“Good. Don’t know if you’ve noticed, but I’m anything but predictable.”
“I’ll make a note of that.” She licks her lips, and my gaze snaps to the tip of her tongue.
Fuck. I’m hard. And I’ve got an English Lit test which, judging by that bell, I’m already late for. But I don’t seem to care. Not when Frankie is looking up at me like that.
“I… I should go,” she says, still flustered. “Class awaits.” I nod and step back, my hands fisting at my sides just to keep from pulling her in again, keeping her here for the rest of the day. “Thanks for the lesson, the cupcake, and the kiss,” she teases.
I’ve never been thanked for a kiss before, so the tension in my body eases just a little. But when she turns for the door, my hand moves of its own accord, catching hers.
“Have you ever played hooky before?” I ask before I can stop myself.
“No. And I’m not about to start today either.” She laughs but doesn’t let go of my hand.
“Are you sure? We could have a lot of fun in this room,” I coax with a wink.
“As tempting as that is, I really need to go. I’m a good girl, remember?”
“Good girls don’t go around throwing punches,” I remind with a smug smile.
“They do when jerks like you deserve it.”
“Touché.” I chuckle but then eat the distance between us, lifting her chin so I can look at her gorgeous face for another second.
“Still, being good is overrated. You sure you don’t want to stay and be bad? With me?”
Hope stirs wings inside my chest when her gaze meets mine, something unreadable flickering deep in her eyes. Then, before I can even react, she rises onto her tiptoes, leaving a tender kiss on my jaw, then another on my cheek, and finally brushing the corner of my lips. My whole body tenses as I wait for her to kiss me again, only to open my eyes and find her already at the door.
“You’re bad enough for the both of us. You don’t need me for that.” She winks before walking out, leaving me with nothing but the taste of chocolate and the ache of wanting something far more decadent than that.
She said I don’t need her.
Then why does losing her already feel like a foregone conclusion?
And better yet… why does that fucking bother me?
Chapter 12
Frances
I sit on the edge of the St. Mary’s fountain in the front courtyard, softly chuckling to myself about this morning. It was thoughtful the way Lucky went through all the trouble to get me a cupcake from my favorite pastry shop. I have no idea how he even knew their Devil’s Double Fudge was my weakness, but I’ve long since stopped trying to figure Lucky out.
Most days, he’s a jerk.
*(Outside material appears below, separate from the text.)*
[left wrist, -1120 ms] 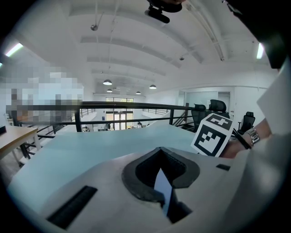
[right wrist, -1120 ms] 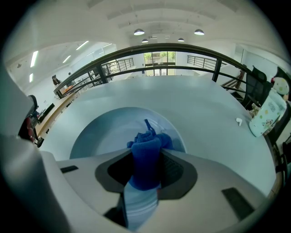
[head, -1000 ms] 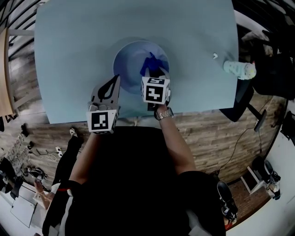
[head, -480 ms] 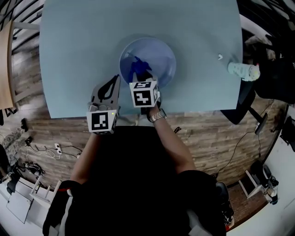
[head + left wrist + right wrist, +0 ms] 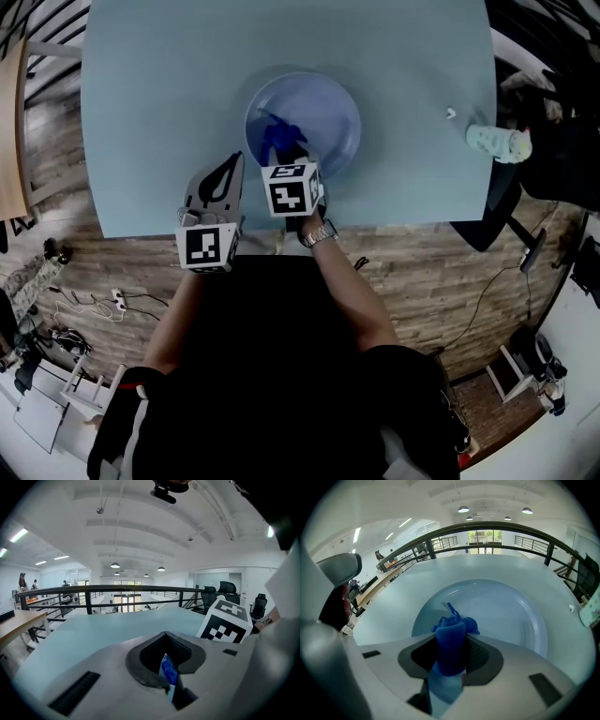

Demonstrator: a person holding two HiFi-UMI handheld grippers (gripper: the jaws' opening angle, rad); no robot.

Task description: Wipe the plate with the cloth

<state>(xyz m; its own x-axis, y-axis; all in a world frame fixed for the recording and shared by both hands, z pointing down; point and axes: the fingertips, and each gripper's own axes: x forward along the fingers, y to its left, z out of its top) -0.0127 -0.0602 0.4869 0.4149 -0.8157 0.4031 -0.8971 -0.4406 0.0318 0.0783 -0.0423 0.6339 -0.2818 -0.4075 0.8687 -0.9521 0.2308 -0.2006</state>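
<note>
Right gripper (image 5: 451, 645) clenched on blue cloth (image 5: 452, 625), cloth tip inside plate (image 5: 506, 611), near-left part. Plate mid-width on table (image 5: 141, 94), toward near edge. Left gripper (image 5: 165, 634) closed, empty, just beside plate. Likely risk: unheld plate skids under wipe; cloth slips.

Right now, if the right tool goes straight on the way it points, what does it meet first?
Most likely the plate, on its inner floor; the blue cloth clamped in the right tool would touch first. Depth is unclear.
</note>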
Other days, he’s sweeter than that cupcake he got me. So much sweeter.
When he asked me to skip class and hang out with him, I was beyond tempted. I would’ve gladly stayed the whole hour just to kiss his stupid, perfect lips.
But priorities and all that jazz.
Calculus isn’t the only class I need to pass to graduate, and unlike Lucky, academics don’t come easy for me. I have to fight for every good grade that I get.
If I had Lucky’s brain, I could probably wake up every morning already knowing everything without even trying.
Must be nice. Or frustrating, I guess. If you’re the smartest person in the room all the time, it probably gets old. Fast.
Maybe that’s why he snapped at me that day I punched him.
Still, it wouldn’t hurt him to learn how to give other people a little more grace.
My mind is on Lucky and our secret classroom kiss when I hear what sounds like whimpering nearby, followed by sharp, mocking laughter. The faint sound is forgotten, though, when my phone dings in my hand, announcing an incoming text. I glance down at the screen and see it’s from Lucky.